Default Property Values

If you do not explicitly define a value for a property, then the default value is used. All configurable properties have default values.

    Note   Default values are provided for all instrument object properties. For serial port objects, the default values are provided by your operating system. For GPIB and VISA instrument objects, the default values are provided by vendor-supplied tools. However, these settings are overridden by your MATLAB® code, and will have no effect on your instrument control application.

If a property has a finite set of character vector values, then the default value is enclosed by {} (curly braces). For example, the default value for the EOSMode property is none.

g.EOSMode
ans =

none

You can also use the propinfo function, or refer to the functions documentation to find the default value for any property.

Using Tab Completion for Functions

To get a list of options you can use on the function, press the Tab key after entering a function on the MATLAB command line. The list expands, and you can scroll to choose a property or value. For example, when you create a gpib object, you can get a list of installed vendors:

g = gpib('

When you press Tab after the parentheses and single quote, as shown here, the list of installed GPIB vendors displays, such as keysight, ics, mcc, and ni.

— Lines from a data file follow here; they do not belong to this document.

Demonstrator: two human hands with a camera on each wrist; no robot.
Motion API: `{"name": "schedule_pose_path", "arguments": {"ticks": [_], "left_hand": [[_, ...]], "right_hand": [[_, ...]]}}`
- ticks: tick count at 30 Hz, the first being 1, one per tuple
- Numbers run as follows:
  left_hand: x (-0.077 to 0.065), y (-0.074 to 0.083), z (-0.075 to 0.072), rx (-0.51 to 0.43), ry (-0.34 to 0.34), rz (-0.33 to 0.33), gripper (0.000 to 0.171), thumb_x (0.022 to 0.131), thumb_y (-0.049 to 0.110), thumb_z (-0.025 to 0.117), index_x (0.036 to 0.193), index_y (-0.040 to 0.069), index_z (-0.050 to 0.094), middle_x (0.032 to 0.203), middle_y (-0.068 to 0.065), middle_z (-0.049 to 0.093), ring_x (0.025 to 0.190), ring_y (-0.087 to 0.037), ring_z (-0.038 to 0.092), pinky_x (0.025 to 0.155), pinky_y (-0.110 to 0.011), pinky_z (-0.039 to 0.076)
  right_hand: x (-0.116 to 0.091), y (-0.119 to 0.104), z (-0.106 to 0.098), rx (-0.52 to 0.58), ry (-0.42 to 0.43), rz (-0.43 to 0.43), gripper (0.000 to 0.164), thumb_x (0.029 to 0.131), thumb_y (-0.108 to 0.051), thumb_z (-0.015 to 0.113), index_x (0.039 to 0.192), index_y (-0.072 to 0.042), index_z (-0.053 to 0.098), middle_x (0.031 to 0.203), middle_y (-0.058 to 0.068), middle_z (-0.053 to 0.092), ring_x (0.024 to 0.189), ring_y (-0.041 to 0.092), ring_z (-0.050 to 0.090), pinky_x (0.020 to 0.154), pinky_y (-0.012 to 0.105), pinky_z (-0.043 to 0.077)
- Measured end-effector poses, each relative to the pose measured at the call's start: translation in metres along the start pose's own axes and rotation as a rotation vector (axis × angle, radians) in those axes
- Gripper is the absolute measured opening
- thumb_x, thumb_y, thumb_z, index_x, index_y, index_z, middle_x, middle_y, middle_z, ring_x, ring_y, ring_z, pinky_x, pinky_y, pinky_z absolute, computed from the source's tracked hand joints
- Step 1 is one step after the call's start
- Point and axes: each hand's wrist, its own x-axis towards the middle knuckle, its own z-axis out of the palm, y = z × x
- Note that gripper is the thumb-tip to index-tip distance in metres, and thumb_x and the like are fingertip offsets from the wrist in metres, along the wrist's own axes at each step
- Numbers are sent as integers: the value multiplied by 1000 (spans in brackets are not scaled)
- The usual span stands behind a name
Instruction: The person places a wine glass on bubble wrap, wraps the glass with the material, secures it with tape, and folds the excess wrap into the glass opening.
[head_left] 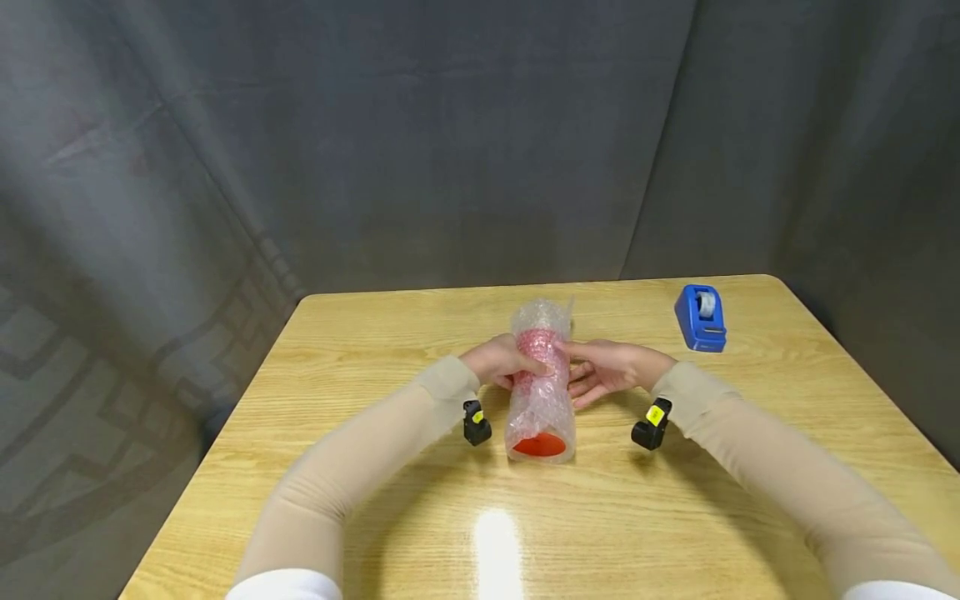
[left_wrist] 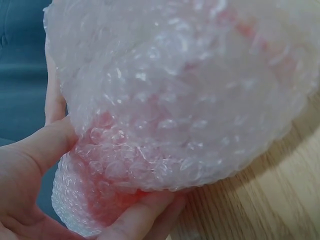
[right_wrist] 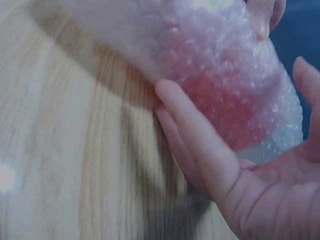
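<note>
A bubble-wrapped cylinder (head_left: 540, 404) lies lengthwise on the wooden table, its near end showing a red opening (head_left: 540, 445). Pink shows through the wrap's middle. My left hand (head_left: 497, 360) grips it from the left, thumb across the top and fingers tucked low against its side, as the left wrist view also shows. On the other side, my right hand (head_left: 613, 367) has its fingers fairly straight along the wrap (right_wrist: 215, 65). In the right wrist view the right thumb (right_wrist: 307, 82) stands apart from the bubble wrap.
A blue tape dispenser (head_left: 701, 318) with a roll of clear tape stands at the back right of the table (head_left: 420, 517). Dark grey curtain (head_left: 465, 150) hangs behind the far edge. A small black camera sits at each wrist.
</note>
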Motion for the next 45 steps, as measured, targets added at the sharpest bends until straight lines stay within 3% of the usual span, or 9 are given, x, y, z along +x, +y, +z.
{"name": "schedule_pose_path", "arguments": {"ticks": [4,11,17,20,25,28,31,37,45], "left_hand": [[2,-1,1,-6,-3,-1,55,88,16,72,132,0,44,118,-12,59,95,-22,60,84,-39,56],[5,-3,1,-15,-12,26,54,88,16,72,132,1,45,119,-11,59,101,-24,61,88,-41,56],[2,-2,1,-18,17,131,47,87,12,71,127,-2,50,115,-12,63,98,-21,63,85,-35,57],[-3,4,1,62,107,253,46,85,13,74,123,-1,53,112,-12,64,96,-21,64,82,-32,57],[-8,18,2,223,344,444,72,79,20,81,136,1,40,121,-12,58,107,-22,61,90,-32,54],[-9,22,5,272,468,560,84,77,24,83,140,3,31,131,-12,51,116,-23,57,97,-34,51],[-7,20,11,266,534,648,85,76,24,83,139,6,28,136,-12,45,121,-23,54,100,-34,49],[-2,5,25,178,515,687,85,76,19,84,136,9,25,139,-11,41,124,-26,52,103,-36,48],[7,-6,37,145,470,680,84,76,16,83,135,9,23,141,-11,38,124,-26,50,103,-35,48]], "right_hand": [[0,-3,2,27,-20,-2,66,105,-39,33,151,0,9,132,34,46,94,30,67,86,42,57],[1,-4,6,230,-22,-22,58,106,-29,36,147,4,13,115,26,48,86,30,69,84,38,57],[-3,-4,10,219,33,-135,63,105,-25,40,149,3,7,117,25,46,89,28,66,84,38,57],[-8,-8,11,201,93,-238,64,103,-22,45,149,-2,5,121,22,42,92,26,63,82,38,58],[-19,-21,11,121,202,-485,62,100,-14,52,145,-12,10,123,17,39,93,20,63,79,40,60],[-25,-28,9,33,271,-655,58,96,-9,58,137,-20,19,120,12,39,94,18,61,76,39,60],[-29,-29,5,-86,312,-800,63,92,-3,63,133,-27,22,125,8,37,105,18,57,77,34,60],[-28,-17,-4,-238,338,-944,93,79,11,71,144,-27,16,142,5,33,127,26,42,92,27,53],[-26,-1,-8,-234,345,-914,103,77,13,72,147,-30,10,145,5,29,134,35,35,93,29,52]]}}
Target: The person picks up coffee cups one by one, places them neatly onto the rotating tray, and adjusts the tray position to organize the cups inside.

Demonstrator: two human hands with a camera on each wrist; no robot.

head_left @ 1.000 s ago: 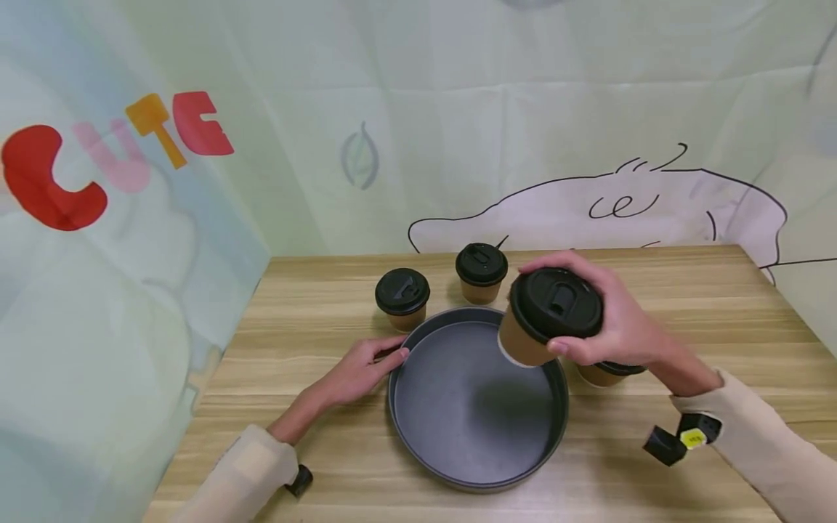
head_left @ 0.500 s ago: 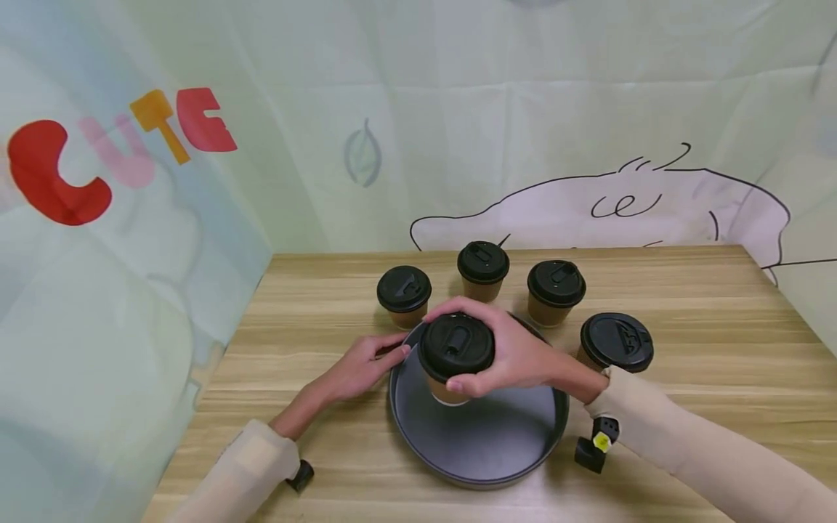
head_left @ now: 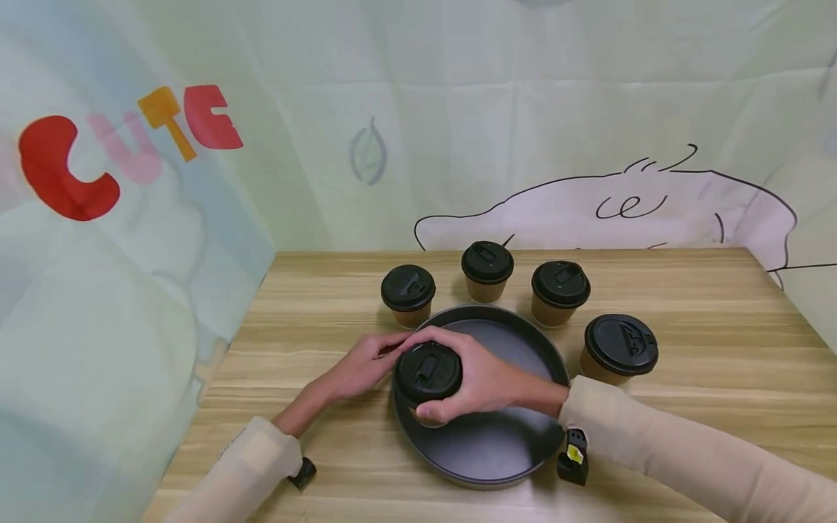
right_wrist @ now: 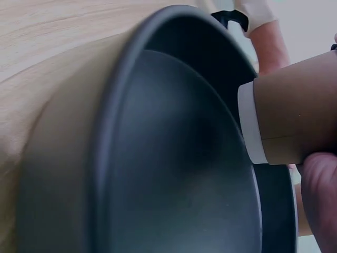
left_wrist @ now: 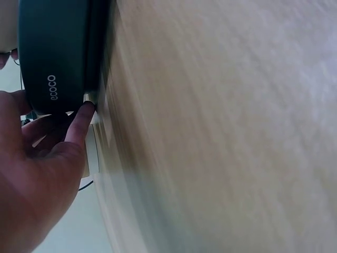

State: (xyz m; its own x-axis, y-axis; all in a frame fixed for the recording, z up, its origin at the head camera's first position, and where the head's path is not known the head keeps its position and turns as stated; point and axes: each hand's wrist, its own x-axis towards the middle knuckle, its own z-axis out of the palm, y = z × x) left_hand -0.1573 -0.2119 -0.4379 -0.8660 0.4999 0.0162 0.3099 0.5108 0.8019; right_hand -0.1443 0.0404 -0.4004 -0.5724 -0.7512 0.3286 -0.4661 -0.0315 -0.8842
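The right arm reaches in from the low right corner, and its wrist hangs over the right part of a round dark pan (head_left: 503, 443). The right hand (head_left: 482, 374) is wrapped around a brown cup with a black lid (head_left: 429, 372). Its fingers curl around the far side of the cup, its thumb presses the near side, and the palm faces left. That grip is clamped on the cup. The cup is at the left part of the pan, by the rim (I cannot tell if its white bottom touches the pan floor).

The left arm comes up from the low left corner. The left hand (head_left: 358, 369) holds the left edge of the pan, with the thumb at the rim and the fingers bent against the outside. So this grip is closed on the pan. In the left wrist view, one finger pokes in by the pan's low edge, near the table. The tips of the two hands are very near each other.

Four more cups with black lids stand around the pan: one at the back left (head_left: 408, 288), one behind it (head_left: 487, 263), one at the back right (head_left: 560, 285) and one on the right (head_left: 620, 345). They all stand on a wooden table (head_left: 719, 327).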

The format for the GPIB object constructor function is:

g = gpib('vendor',boardindex,primaryaddress) 

When you press Tab where a field should appear, you get the list of options for that field. The other interface objects, such as Bluetooth, Serial, TCP/IP, etc., also include this capability on their object constructor functions.

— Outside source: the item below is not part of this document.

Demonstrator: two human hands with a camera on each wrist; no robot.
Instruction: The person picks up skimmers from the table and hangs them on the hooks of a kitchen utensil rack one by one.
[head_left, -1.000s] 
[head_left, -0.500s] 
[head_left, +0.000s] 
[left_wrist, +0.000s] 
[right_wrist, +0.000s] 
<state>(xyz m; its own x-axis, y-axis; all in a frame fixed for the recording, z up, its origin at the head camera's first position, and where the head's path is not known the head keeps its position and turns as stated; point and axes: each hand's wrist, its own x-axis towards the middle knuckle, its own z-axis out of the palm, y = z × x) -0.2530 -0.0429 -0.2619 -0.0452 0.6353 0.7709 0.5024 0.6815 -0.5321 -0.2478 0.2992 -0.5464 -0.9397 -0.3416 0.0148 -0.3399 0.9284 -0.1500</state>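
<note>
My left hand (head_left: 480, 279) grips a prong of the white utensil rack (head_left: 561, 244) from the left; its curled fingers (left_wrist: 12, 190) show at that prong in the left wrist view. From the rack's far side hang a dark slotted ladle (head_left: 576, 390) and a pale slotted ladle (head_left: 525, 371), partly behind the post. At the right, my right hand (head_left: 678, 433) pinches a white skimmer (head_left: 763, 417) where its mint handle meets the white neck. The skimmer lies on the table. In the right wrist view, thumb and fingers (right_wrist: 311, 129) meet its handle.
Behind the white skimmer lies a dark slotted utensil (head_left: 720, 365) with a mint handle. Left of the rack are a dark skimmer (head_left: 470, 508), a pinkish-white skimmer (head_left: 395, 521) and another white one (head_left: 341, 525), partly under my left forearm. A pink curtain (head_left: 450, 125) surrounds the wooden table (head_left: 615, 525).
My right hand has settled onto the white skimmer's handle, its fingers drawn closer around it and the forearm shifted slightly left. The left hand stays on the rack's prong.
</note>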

You can also get the values for property-value pairs. For example, to get the possible terminator values when creating a serial object, type:

s = serial('COM1','Terminator',' 

Press Tab after typing the single quote after Terminator to get the possible values for that property, as shown here.

Many of the other toolbox functions also have tab completion. For example, when using the fread function you can specify the precision type using tab completion.

data = fread(s,256,' 

Press Tab after typing the single quote after the size (256 values in this example), since precision is the next argument the fread function takes, to get the possible values for the precision types, such as 'double', 'int16', etc.

When the list of possible values is long, a scroll bar appears in the pop-up window, as shown in this example.

Property Inspector

The Property Inspector enables you to inspect and set properties for one or more instrument objects. It provides a list of all properties and displays their current values.

Settable properties in the list are associated with an editing device that is appropriate for the values accepted by the particular property. For example, a callback configuration GUI to set ErrorFcn, a pop-up menu to set RecordMode, and a text field to specify the TimerPeriod. The values for read-only properties are grayed out.

You open the Property Inspector with the inspect function. Alternatively, you can open the Property Inspector via the Workspace browser by right-clicking an instrument object and selecting Call Property Inspector from the context menu, or by double-clicking the object.